UE e UK dunque faranno di tutto per non collassare politicamente.

Si discute oggi su social e tv anche degli effetti positivi, nell’ottica descritta infatti ad un primo superficiale sguardo, ci sarebbero solo vantaggi per il cittadino UK e per il cittadino UE; entrambi si ritroveranno un’istituzione più attenta e incline a soddisfare ogni sua esigenza (fino al collasso dello stato sociale o alla creazione di utopia? suggeriscono alcuni).

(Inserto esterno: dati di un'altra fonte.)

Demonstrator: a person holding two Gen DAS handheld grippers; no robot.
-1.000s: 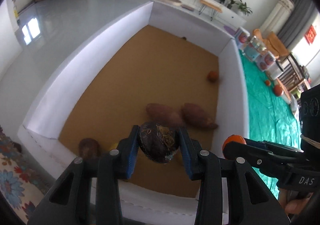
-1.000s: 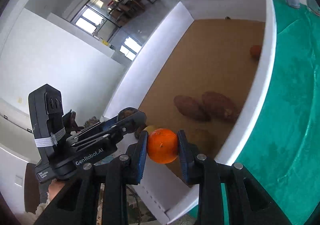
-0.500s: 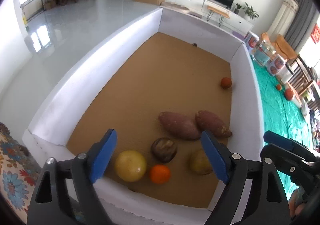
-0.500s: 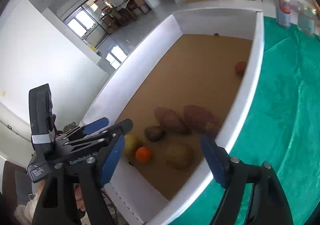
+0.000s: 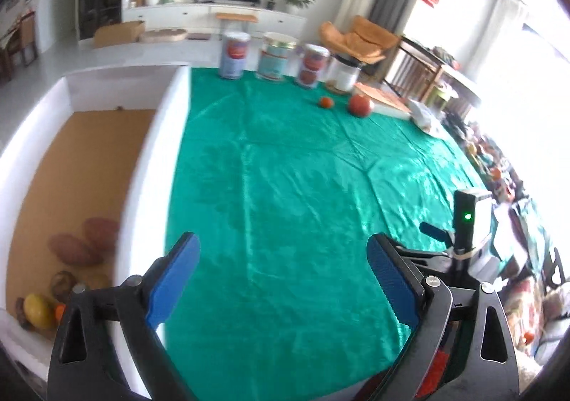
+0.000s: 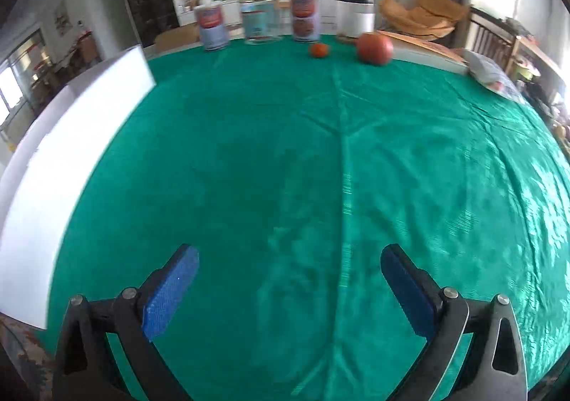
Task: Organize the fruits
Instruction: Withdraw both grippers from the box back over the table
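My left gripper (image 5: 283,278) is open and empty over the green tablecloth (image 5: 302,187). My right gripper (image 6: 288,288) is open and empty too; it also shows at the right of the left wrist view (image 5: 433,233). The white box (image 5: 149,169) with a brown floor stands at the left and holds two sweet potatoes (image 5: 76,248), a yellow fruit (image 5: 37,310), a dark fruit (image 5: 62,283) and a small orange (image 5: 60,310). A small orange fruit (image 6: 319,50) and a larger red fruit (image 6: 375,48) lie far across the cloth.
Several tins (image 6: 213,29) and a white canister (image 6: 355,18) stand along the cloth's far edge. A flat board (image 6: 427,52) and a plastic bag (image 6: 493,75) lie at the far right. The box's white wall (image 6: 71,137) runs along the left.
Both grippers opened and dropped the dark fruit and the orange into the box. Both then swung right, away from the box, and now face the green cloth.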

Ma il punto è sempre lo stesso: e se UK o UE nonostante la loro dedizione non ce la facessero, se il cittadino UK e UE non riuscisse a reggere il peso del sacrificio sociale e culturale e economico che comporta una struttura sovranazionale creata appositamente per costruire fratellanza e uguaglianza fra i popoli, cosa potrebbe accadere?
Quanto già è avvenuto in campo artistico da qualche secolo: NeoMedievo.
Non approfondiamo, non ci servirà, almeno non ora. Diremo per NeoMedievo “disconoscimento della storia precedente, intesa qui come somma di sconfitte e traguardi”.

E questo è un male? No. È solo una perdita di tempo. Tutto qui.
Sia chiaro, morti, sconfitte e traguardi ci saranno a prescindere, ogni costruzione sociale e economica e culturale, umana, comporta questo, almeno in questo spazio tempo, ma per lo meno non ci “ripeteremmo” su strade già battute. E invece eccoci qui con lo spettro sempre più consistente di un’Europa separata da nazionalismi, dunque… future fratricide guerre politiche, economiche, militari.

Gli estremismi di destra o sinistra se non altro, letteratura alla mano, sono sempre utili a costringerci al bivio, alla scelta, peccato che il cittadino non sia sempre pronto, peccato sia sempre poco informato e formato circa quel che è stato, quel che è o quel che potrebbe essere.

E allora ecco la Democrazia, così evoluta tra le altre forme di governo, mostrare il suo punto debole: la libertà, che si traduce qui in libertà dalla singola parte costituente il tutto, il cittadino, di scegliere di non formarsi e informarsi, di sconoscere e disconoscere, di non partecipare, di non stare in esso, il tutto, la società, ma decidere in e per esso.
In natura nessun organismo unitario permetterebbe alla singola parte tanta libertà, scegliere cioè di non informarsi e formarsi sul sistema in cui coesiste, scegliere direttamente o indirettamente di non partecipare. Quando in natura accade si parla di metastasi.

Appunti per il futuro.
Tutelare il tutto a cui apparteniamo, la società, dichiarando, anzitutto a noi stessi, reato sociale, la mancata partecipazione della sua unità fondante, il cittadino, allo Stato e, alla sua matrice, al cittadino stesso, per realizzare meglio e prima almeno un’idea di Democrazia reale.

In un presente sempre più rassegnato alla rinuncia, alla mancata partecipazione, alle scissioni, al disconoscimento dell’esperienza precedente, alla storia, in un presente in cui le istituzioni si rigenerano aborto nella mancata informazione e formazione della società, rafforzando così un circolo vizioso che pare non potersi più fermare, il ruolo dei Centri Socioculturali, intesi ora come cellule che aspirano alla vita dentro un sistema cancerogeno, divengono cura quanto mai necessaria, determinate, utile, vitale, umana, commovente, attua a ricordarci circa quel che si è stato, si è e si potrebbe essere.